Public Domain
The Cabinet of Dr. Caligari
The Cabinet of Dr. Caligari
The Cabinet of Dr. Caligari (1920) was not the first horror film, but it is the first in the genre that continues to demand our attention. With its violent contrasts in light and shadow, the German production is also the first memorable film derived from the work of Expressionist playwrights and painters. Even the fonts of the credits and intertitles drip with anxiety.
Caligari has become a canvas for contemporary musicians, composing and performing original music commenting on the film’s uncanny drama. Milwaukee will have another opportunity to see The Cabinet of Dr. Caligari on a big screen. It was presented at the Oriental Theatre as part of this year’s Milwaukee Film Festival with the Anvil Orchestra performing live at the screening. The Jazz Gallery will bring Caligari back with a performance by Milwaukee improvisational musicians Barry Paul Clark, Warren Enstrom, Steve Gallam and Pedro Gutierrez.
Caligari’s screenwriters, Hans Janowitz and Carl Mayer, may have intended the film as a metaphor on social control and the machinations of the powerful. Caligari’s titular character is a sinister figure in top hat, cane and long black coat, wearing an evil frown and wielding a walking stick. He’s the proprietor of a fairground sideshow starring Cesare, a somnambulant who lives inside a wooden box but when loosed at night by his master, he creeps alongside buildings like a cat, perpetrating a series of killings. Turns out Caligari has a double identity. He’s not only a huckster playing to the fairground crowds but the director of an insane asylum. But during the production, the film’s director, Robert Wiene, felt compelled to frame the story with a prologue and an epilogue, indicating that the tale is the raving of an asylum inmate.
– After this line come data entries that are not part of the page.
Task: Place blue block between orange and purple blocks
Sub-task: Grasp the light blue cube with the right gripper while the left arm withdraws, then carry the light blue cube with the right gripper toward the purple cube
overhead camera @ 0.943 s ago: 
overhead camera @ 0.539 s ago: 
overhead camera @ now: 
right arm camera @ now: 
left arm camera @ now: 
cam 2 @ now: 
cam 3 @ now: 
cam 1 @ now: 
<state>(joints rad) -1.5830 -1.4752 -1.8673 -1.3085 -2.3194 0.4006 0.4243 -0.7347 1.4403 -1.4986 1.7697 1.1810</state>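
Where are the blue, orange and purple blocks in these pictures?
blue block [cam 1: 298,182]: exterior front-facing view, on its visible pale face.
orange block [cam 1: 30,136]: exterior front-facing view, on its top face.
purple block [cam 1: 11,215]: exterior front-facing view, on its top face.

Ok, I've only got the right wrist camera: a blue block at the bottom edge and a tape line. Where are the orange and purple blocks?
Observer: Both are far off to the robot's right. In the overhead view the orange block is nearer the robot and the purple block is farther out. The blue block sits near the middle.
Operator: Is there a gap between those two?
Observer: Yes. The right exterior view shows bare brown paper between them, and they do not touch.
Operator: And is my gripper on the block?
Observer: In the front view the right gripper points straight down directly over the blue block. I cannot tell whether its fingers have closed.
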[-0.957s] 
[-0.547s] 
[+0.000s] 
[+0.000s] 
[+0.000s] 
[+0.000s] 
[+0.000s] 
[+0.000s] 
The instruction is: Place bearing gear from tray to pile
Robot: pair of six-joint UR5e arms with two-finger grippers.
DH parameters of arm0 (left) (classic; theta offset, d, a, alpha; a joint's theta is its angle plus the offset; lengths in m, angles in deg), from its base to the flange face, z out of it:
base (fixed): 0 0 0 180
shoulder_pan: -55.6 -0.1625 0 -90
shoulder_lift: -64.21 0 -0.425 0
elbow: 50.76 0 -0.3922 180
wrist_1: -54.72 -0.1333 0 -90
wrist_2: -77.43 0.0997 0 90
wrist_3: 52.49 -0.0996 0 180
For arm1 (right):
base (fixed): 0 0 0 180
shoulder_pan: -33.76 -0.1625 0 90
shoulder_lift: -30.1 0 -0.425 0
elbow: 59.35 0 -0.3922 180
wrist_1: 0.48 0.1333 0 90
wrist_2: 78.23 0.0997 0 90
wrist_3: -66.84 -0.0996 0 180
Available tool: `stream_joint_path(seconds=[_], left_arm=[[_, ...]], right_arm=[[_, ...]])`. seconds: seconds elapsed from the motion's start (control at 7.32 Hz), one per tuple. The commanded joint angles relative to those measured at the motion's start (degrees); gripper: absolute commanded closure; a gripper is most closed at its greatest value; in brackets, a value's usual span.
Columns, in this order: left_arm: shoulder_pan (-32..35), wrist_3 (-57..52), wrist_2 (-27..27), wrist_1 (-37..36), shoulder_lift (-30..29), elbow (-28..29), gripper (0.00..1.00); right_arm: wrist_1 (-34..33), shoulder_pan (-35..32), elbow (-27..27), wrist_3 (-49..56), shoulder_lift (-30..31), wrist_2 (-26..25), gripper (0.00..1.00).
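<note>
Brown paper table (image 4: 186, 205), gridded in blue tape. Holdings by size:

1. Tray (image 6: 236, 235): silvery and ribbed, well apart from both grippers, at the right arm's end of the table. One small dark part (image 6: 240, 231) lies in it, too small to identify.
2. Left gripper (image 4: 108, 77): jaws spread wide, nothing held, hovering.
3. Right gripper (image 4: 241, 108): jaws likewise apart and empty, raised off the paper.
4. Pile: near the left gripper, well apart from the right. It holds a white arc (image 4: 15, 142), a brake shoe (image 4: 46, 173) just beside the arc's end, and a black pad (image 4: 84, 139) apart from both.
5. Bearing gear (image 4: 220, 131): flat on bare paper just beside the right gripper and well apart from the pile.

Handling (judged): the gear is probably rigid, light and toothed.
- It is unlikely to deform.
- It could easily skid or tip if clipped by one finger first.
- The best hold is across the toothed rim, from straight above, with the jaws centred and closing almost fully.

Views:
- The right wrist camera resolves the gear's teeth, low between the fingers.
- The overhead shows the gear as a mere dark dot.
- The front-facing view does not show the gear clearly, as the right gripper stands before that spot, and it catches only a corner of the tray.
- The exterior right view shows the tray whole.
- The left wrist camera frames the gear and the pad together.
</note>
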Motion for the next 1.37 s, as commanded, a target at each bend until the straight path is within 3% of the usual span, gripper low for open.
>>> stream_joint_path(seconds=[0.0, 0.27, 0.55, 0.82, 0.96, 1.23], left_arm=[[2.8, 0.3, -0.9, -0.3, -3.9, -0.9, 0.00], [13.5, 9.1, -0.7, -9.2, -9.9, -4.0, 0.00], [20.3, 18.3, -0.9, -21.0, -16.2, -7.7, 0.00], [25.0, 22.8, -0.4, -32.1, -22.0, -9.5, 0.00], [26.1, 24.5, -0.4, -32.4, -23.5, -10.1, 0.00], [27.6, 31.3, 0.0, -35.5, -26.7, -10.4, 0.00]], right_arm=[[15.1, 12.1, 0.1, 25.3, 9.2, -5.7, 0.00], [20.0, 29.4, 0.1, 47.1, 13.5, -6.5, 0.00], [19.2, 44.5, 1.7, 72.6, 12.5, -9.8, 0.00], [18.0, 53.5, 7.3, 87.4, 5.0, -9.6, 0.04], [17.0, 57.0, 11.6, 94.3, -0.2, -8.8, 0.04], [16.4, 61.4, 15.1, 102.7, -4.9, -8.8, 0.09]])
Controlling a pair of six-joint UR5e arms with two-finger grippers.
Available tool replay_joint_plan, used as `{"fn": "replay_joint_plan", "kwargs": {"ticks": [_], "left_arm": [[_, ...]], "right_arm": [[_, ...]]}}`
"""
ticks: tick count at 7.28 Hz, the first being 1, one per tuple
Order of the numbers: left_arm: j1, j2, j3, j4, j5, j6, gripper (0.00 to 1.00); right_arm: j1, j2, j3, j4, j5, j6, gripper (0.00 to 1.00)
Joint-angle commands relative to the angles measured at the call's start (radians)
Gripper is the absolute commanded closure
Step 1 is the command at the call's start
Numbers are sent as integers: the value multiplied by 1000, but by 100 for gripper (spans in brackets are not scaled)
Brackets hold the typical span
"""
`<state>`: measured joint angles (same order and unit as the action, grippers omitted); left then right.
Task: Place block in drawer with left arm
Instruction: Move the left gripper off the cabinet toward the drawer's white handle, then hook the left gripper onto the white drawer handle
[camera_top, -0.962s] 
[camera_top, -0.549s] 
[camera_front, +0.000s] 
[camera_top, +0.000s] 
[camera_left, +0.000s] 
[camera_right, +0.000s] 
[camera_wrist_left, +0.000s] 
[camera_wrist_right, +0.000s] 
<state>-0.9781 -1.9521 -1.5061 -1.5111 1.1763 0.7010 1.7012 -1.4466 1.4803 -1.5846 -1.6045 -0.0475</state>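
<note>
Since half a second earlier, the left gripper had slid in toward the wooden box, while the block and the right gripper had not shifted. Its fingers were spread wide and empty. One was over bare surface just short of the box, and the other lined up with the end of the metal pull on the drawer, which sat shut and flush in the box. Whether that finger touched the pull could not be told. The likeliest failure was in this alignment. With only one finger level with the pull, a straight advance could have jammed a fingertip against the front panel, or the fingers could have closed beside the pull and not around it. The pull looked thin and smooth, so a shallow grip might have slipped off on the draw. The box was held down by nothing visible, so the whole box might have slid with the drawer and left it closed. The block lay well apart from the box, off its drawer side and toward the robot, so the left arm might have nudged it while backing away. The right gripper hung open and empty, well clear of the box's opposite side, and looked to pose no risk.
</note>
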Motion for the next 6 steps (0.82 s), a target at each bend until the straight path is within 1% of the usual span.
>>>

The writers were angered that Wiene softened their metaphorical denunciation of the European rulers who led their sleepwalking citizenry through the mass murders of World War I. Even so, Dr. Caligari continues to captivate for its visualizations, many of them painted on canvas. Everything is off kilter with walls assuming crazy angles and houses leaning impossibly over twisted streets. The world inhabited by Dr. Caligari’s characters is patently unreal for the film’s audience, but not for the characters who tramp around, unaware, in an artificial and false existence (The Matrix 80 years early?).
The Cabinet of Dr. Caligari was finally fully restored early this century, including the color tints of eerie green, unsettling yellow and shadowy blue greys. Note to classic Hollywood fans: Conrad Veidt, starring as Cesare, fled Germany with the rise of Hitler and made a career out of playing Nazis, memorably Major Strasser in Casablanca.
7:30 p.m., Sunday Dec. 1 at Jazz Gallery Center for the Arts, 926 E. Center St.